3.6. Tim-3 and Tim-4 Immune Checkpoints

A more recent development in immune checkpoint inhibition is the identification of T-cell immunoglobulin and mucin domain 3 (Tim-3) as a potential target in brain tumors, with current studies mainly focusing on glioma. Tim-3 is overexpressed on tumor-infiltrating lymphocytes in several cancer types and is suggested to be involved in immune evasion and tumor growth [105]. Interestingly, Tim-3 was found to be overexpressed on peripheral CD4⁺ and CD8⁺ T-cells in glioma patients and the level of Tim-3 expression in CD8⁺ T-cells was correlated with tumor grade. Moreover, plasma TNF-α was negatively correlated with Tim-3⁺ CD4⁺ or CD8⁺ T-cells. [106] In addition, the effect of Tim-3 inhibition was evaluated in a mouse model of glioblastoma multiforme, and the results showed that treatment with anti-Tim-3 and anti-Carcinoembryonic Antigen-Related Cell Adhesion Molecule 1 (CEACAM1) combination therapy significantly increases survival time and immune memory against glioma cells.
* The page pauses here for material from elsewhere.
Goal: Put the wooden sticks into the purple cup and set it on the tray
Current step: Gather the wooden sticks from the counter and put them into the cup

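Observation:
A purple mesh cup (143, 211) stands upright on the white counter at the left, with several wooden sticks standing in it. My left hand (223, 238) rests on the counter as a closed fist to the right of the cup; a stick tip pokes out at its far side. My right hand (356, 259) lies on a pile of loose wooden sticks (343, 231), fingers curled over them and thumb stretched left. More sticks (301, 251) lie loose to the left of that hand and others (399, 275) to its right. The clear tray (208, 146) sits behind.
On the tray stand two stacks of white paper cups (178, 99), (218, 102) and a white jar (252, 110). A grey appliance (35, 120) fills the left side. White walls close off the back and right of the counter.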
Administration of these antibodies increases CD4⁺ and CD8⁺ T-cell infiltration and decreases Treg proliferation, which are associated with the upregulation of IFN-γ and the downregulation of TGF-β [107]. TIM-4, another receptor in the TIM family, was also associated with immune evasion in glioma and was found to be overexpressed in glioma-derived macrophages [108]. In the same study, glioma-derived T-cells overexpressed phosphatidylserine (PS), a ligand that binds the TIM-4 receptor, and glioma-derived macrophages phagocytosed these PS-expressing T-cells. This, in turn, might induce a tumor-specific Treg population. Based on the promising in vitro and in vivo results, TIM-3 and TIM-4 could be interesting targets in brain oncology and studying their involvement in MB might reveal promising therapeutic strategies, although no clinical trials have been initiated yet. Therefore, at present, no data concerning possible adverse effects of anti-TIM3/4 therapy are available.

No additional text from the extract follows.